AI is everywhere in healthcare. Every conference agenda, every board deck, every vendor pitch says the same thing: “You need an AI strategy.”
And yet, for many community-based health plans, the lived experience is very different. AI pilots are running. Tools are licensed. Staff are experimenting. But leaders still ask a simple question:
Where is this actually moving the needle?
That disconnect isn’t accidental. It’s structural.
The Real Problem: Adoption ≠ Advantage
According to the National Association of Insurance Commissioners, a strong majority of U.S. health insurers are already using AI or machine learning in some capacity. Adoption is no longer the issue. The issue is uneven value — especially for nonprofit, provider‑aligned plans that don’t have the luxury of infinite experimentation.

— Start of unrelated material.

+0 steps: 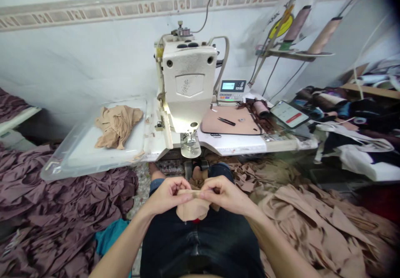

Community plans face realities that national carriers don’t:
- Tighter margins and less tolerance for failed pilots
- Deep accountability to providers, members, and regulators
- Smaller teams carrying heavy cognitive load
- A mission that prioritizes trust, affordability, and continuity over growth-at-all-costs
In that context, “doing AI” is not enough. Execution is everything.
Where AI Actually Works (and Why That Matters for Community Plans)
Across health plans — including Medicaid agencies and nonprofit organizations — we consistently see AI deliver value in three places:
- Reducing cognitive load for staff
- Speeding up decisions without removing human judgment
- Augmenting expertise in high‑volume, rules‑driven work
These aren’t moonshots. They’re operational improvements — and they matter more for community plans because every hour of staff capacity reclaimed is an hour reinvested in members and providers.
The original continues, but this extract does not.